ExecutionStrategy

class paddle.fluid.ExecutionStrategy

ExecutionStrategy allows the user to more preciously control how to run the program in ParallelExecutor by setting the property.

Examples

import paddle.fluid as fluid
x = fluid.layers.data(name='x', shape=[13], dtype='float32')
y = fluid.layers.data(name='y', shape=[1], dtype='float32')
y_predict = fluid.layers.fc(input=x, size=1, act=None)

cost = fluid.layers.square_error_cost(input=y_predict, label=y)
avg_loss = fluid.layers.mean(cost)

sgd_optimizer = fluid.optimizer.SGD(learning_rate=0.001)
sgd_optimizer.minimize(avg_loss)

exec_strategy = fluid.ExecutionStrategy()
exec_strategy.num_threads = 4

train_exe = fluid.ParallelExecutor(use_cuda=False,
                                   loss_name=avg_loss.name,
                                   exec_strategy=exec_strategy)
allow_op_delay

The type is BOOL, allow_op_delay represents whether to delay the communication operators to run, it may make the execution faster.

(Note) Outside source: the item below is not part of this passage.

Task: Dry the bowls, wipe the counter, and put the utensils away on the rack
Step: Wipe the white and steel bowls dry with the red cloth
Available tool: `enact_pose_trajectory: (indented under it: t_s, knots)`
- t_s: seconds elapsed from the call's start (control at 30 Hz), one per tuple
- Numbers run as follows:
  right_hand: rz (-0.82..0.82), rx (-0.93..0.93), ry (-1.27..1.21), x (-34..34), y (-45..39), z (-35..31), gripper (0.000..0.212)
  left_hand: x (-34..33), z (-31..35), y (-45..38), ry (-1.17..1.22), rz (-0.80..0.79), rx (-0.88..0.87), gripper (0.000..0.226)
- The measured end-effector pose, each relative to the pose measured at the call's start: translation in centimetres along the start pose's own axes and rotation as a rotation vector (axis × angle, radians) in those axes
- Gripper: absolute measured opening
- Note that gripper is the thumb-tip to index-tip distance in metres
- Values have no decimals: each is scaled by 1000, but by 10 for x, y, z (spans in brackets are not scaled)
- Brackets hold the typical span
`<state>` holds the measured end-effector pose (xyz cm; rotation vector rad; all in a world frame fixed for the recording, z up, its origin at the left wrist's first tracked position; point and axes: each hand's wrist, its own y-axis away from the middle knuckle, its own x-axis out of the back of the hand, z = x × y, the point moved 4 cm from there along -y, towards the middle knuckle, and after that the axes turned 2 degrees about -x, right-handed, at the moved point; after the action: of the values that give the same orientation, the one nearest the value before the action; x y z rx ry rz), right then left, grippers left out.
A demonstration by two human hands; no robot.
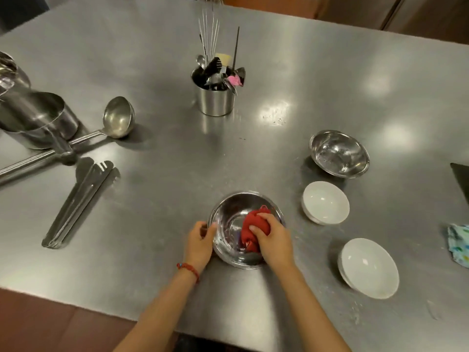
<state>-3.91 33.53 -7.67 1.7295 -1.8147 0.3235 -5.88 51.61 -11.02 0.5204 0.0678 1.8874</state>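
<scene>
Stainless steel counter (157,219) fills nearly the whole view, with a strip of reddish floor along its near edge. Close to that edge sits a steel bowl (228,240), caught between the person's two hands. The left hand (199,241) is closed around the bowl's left rim, thumb over the lip and fingers on the outer wall. The right hand (272,241) reaches inside the bowl on its right side, fingers curled tightly over a bunched red cloth (253,231) and pressing it against the inner wall. A red bracelet (189,269) circles the left wrist.

Beyond the right hand, further to the right, a second steel bowl (340,153) stands upright, its inside speckled with droplets. Nearer that hand are two white bowls (326,203) (368,268), one behind the other, both apart from the held bowl. Far beyond both hands stands a steel utensil holder (215,97) crowded with tools. Well to the left of the left hand lie tongs (81,201) and a ladle (118,118), flat on the counter beside tall steel containers (35,118). A patterned cloth (459,245) lies at the far right edge.
</scene>
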Motion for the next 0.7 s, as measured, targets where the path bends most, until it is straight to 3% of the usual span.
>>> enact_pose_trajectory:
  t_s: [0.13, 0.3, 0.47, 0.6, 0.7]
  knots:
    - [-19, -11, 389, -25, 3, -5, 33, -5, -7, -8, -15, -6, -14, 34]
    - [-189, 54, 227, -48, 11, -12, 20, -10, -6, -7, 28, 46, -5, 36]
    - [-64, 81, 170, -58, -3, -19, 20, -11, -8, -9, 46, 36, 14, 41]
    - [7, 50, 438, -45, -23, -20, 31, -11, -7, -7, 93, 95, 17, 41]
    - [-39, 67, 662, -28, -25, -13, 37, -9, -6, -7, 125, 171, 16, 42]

Note that this option is invalid now, and it will be removed in next version. Default False.

num_iteration_per_drop_scope

The type is INT, num_iteration_per_drop_scope indicates how many iterations to clean up the temp variables which is generated during execution. It may make the execution faster, because the temp variable’s shape maybe the same between two iterations. Default 1.

Notes

  1. If you fetch data when calling the ‘run’, the ParallelExecutor will clean up the temp variables at the end of the current iteration.

  2. In some NLP model, it may cause the GPU memory is insufficient, in this case, you should reduce num_iteration_per_drop_scope.

num_iteration_per_run

This config that how many iteration the executor will run when user call exe.run() in python

num_threads

The type is INT, num_threads represents the size of thread pool that used to run the operators of the current program in ParallelExecutor. If \(num\_threads=1\), all the operators will execute one by one, but the order maybe difference between iterations. If it is not set, it will be set in ParallelExecutor according to the device type and device count, for GPU, \(num\_threads=device\_count*4\), for CPU, \(num\_threads=CPU\_NUM*4\), the explanation of:math:CPU_NUM is in ParallelExecutor. if it is not set, ParallelExecutor will get the cpu count by calling multiprocessing.cpu_count(). Default 0.